Threading and the Simple RISC-V* Virtual Platform

Jakob_Engblom · ‎07-13-2023

The Intel® Simics® simulator can use multiple host cores to accelerate the simulation in a few different ways. When simulating a network, each simulated machine can run on its own thread. When simulating a target machine with multiple cores, the simulation of the cores can be spread across multiple host threads to simulate parallel hardware in parallel. Both these mechanisms can be combined in a single simulation.

How does Multicore Simulation Work?

Threaded simulation for the multicore case is illustrated in the picture below. Multiple CoreMark* processes are used as an example load, since each CoreMark run will use one processor core fully.
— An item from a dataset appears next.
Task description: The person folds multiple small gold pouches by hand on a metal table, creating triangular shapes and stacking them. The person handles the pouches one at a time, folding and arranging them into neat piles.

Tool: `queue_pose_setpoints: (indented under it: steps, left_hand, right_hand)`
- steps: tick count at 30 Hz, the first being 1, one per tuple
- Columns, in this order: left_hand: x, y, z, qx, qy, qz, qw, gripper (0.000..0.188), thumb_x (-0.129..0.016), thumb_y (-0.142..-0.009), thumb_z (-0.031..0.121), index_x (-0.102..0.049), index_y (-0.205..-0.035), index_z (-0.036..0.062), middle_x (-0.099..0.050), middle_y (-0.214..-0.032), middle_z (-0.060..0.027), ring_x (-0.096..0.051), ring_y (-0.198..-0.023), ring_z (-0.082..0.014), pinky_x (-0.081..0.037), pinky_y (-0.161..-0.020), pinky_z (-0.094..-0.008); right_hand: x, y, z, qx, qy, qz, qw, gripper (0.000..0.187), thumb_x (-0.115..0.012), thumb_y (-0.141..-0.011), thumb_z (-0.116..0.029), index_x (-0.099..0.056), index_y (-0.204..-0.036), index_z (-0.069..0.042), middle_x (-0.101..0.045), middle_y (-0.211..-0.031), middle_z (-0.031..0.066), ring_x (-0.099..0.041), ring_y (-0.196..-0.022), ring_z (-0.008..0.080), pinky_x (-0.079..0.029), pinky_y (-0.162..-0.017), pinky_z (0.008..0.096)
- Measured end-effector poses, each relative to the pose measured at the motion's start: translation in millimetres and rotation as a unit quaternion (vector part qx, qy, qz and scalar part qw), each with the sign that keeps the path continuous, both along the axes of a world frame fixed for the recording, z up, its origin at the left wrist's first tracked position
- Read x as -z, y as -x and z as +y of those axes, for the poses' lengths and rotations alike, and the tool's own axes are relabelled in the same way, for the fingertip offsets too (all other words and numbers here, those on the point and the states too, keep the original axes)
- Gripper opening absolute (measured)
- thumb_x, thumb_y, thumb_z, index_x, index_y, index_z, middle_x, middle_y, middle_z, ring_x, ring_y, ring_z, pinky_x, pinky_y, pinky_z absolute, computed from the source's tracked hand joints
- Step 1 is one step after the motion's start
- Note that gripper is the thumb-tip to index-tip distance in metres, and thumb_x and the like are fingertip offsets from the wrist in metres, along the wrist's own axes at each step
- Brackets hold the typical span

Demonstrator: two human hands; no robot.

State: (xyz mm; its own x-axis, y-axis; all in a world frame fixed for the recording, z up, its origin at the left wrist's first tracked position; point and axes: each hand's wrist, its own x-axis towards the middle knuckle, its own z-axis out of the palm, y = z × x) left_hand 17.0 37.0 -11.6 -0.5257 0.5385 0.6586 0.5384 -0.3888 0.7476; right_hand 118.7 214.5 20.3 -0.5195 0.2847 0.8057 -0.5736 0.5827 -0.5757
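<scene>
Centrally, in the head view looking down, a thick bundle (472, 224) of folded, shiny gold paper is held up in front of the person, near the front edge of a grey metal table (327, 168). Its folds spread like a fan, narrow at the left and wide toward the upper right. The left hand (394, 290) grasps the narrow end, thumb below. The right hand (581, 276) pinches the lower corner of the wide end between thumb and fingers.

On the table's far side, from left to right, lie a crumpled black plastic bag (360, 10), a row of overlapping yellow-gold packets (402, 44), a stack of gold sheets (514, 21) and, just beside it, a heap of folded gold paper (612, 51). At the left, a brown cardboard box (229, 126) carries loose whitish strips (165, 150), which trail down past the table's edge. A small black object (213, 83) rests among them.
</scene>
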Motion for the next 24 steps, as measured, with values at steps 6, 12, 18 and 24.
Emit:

The key point is that pretty everything here is dynamically scheduled; there is no direct connection between target software and host processor cores.

Starting from the top, target software is scheduled on target cores by the target operating system(s). As the operating system code and scheduled user processes run, a stream of instructions and other operations is processed by the instruction-set simulators in the virtual platform. The instruction-set simulators are scheduled based on the work that they queue up with the Simics simulator scheduler.

The scheduler assigns the queued work to the execution threads of the simulator. There is not a one-to-one relationship between target cores and host threads, but instead any execution thread can pick up work from any instruction-set simulator.

The execution threads are scheduled by the host operating system onto the physical cores of the host. The number of execution threads available depends on the target system, host system, and current threading settings. The default thread count is set according to performance-optimizing heuristics, but the user can override this thread count if desired.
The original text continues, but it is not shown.